Im prone to making snap judgments about people without knowing zilch about them. This has to stop. It might help to get to understand them better and be more accepting of different points of view. This judging thing is coming directly in the way of my other goal of making new friends and rekindling old friendships.

Nurture friendships

I really thought it’d be easy to nurture friendships but it takes effort. I hadn’t really thought of it, maybe even took my friends for granted at some point, but it dawned on me after I hit 30 that things aren’t quite the same. People change, they grow, evolve, and your friendship must provide that space for it to sustain and remain healthy. At the same time, it’s equally important to put yourself out there and connect with newer people. I thought of myself as an introvert but I kind of thrive in the company of like minded people, so I must make it a point to engage with my friends – both old and new – because it makes me happy.

Develop a hobby

Raising a baby leaves me with little time to do anything else of merit but I realise that when I’m overwhelmed, even ten minutes away from the offspring helps. So it makes sense to use my breaks wisely instead of staring at my phone. I used to be clued into the music scene, now I hardly know what’s going on or who the new artistes are, so time to reacquaint myself with new music and old favourites. I must also read more. And bake more. Do a bit of gardening. Give my attempt at painting another shot. Resume music lessons. Take online courses. Get into yoga. Or photography. Take up interesting freelance work. The key is to stay inspired, maybe D will pick up my vibe too.

Stay calm

I cannot tell you just how angry and frustrated I get if D doesn’t calm down or if she refuses to sleep no matter what I do.

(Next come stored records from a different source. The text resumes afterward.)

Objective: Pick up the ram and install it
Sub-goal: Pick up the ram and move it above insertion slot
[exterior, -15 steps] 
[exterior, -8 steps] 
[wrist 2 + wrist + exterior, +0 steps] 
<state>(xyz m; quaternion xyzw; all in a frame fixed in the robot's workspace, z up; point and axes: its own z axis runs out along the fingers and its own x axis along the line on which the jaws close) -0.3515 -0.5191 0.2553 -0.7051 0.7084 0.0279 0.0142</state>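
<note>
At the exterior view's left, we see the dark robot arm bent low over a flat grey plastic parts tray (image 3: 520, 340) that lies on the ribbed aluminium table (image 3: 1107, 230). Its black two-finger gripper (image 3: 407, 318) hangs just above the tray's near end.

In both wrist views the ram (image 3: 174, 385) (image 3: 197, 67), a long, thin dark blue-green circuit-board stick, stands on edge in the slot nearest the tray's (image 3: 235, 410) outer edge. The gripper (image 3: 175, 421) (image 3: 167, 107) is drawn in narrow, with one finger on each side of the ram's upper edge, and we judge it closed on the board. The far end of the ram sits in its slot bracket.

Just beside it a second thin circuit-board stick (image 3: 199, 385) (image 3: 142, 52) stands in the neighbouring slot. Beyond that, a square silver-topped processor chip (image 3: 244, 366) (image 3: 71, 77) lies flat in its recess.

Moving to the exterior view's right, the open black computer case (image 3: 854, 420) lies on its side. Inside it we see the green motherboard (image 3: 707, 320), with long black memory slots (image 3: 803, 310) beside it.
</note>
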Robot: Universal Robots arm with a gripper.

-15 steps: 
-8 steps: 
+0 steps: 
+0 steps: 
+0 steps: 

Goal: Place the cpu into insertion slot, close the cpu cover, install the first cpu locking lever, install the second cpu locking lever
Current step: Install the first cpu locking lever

Most of that anger is kind of directed at myself for failing at such a simple task, and at that point it’s hard to see that I’m asking too much of a ten month old baby. It’s ridiculous. I must absolutely calm the fuck down! It’s true that as babies grow older, they feed off your energy, so it’s important that you pass on only good vibes. This year, I’m going to focus on letting go of anger, resentment and guilt, and aim to be a much calmer and positive person. Maybe give meditation a shot once again or develop my own strategies to cope with negativity. Time to get my zen mode on and be a much better version of myself this year onwards.

And you, what are your personal goals for the new year?